======== EXERCISE MATERIAL ========

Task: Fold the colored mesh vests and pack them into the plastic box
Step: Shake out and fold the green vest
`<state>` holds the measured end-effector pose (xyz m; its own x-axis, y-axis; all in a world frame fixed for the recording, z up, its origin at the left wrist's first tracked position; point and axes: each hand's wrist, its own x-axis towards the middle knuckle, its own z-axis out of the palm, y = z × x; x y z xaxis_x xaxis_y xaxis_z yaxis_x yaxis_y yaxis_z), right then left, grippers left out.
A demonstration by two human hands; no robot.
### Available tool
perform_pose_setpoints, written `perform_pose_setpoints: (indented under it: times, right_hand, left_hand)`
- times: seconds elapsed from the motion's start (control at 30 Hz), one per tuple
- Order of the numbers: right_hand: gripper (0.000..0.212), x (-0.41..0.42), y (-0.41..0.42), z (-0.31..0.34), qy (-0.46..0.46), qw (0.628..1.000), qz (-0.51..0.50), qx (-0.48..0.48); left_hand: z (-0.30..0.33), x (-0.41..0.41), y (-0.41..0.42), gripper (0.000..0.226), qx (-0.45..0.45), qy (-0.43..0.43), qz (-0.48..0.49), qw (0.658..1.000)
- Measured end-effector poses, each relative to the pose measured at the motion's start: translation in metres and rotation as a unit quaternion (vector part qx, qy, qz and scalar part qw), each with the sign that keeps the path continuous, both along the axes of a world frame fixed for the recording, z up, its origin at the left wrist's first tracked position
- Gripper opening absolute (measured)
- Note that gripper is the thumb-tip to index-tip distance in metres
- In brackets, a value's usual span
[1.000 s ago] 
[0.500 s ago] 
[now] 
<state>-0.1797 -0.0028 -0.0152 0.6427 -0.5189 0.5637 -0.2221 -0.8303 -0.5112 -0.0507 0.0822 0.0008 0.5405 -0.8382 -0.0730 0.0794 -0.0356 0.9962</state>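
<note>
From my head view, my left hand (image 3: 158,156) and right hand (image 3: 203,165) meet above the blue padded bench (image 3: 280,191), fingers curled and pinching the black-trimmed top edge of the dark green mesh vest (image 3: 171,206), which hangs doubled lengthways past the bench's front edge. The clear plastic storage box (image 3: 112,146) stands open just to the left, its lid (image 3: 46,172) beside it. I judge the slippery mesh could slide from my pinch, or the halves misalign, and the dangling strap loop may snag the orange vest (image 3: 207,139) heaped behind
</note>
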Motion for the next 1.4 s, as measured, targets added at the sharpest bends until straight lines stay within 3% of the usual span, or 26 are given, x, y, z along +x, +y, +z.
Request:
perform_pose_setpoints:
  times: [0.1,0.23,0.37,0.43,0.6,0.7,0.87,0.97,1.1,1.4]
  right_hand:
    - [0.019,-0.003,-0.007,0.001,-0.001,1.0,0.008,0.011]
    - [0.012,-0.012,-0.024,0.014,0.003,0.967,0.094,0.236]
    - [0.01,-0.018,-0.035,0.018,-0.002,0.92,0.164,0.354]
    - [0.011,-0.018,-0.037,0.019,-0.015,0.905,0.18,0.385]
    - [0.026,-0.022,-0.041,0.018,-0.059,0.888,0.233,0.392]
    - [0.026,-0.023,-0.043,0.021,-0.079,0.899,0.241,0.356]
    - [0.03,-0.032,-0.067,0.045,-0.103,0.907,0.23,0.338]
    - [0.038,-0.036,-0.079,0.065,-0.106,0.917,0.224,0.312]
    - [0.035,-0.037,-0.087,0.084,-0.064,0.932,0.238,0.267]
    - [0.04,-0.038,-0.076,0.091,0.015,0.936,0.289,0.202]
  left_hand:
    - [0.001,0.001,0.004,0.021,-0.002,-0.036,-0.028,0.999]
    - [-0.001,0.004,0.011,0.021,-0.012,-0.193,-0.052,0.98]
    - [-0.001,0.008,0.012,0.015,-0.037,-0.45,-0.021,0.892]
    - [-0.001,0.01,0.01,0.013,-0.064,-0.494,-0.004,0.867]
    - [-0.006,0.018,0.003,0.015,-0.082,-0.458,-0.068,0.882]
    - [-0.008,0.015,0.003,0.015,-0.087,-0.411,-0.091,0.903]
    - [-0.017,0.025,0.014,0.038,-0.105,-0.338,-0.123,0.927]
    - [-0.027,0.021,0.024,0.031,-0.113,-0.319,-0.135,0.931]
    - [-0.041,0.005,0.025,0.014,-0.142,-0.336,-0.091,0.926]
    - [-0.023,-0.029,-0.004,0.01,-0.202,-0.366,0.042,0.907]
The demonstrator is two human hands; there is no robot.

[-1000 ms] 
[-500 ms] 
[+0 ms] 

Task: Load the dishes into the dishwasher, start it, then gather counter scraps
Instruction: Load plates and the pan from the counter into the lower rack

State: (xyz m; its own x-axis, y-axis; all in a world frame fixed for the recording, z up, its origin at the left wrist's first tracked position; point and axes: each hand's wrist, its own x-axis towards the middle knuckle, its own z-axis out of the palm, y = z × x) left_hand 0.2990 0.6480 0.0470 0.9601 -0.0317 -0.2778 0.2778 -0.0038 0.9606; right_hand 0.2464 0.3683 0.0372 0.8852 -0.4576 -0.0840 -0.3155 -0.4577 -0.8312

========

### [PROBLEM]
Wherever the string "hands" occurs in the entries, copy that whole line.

### [SOLUTION BELOW]
A demonstration by two human hands; no robot.
The demonstrator is two human hands; there is no robot.

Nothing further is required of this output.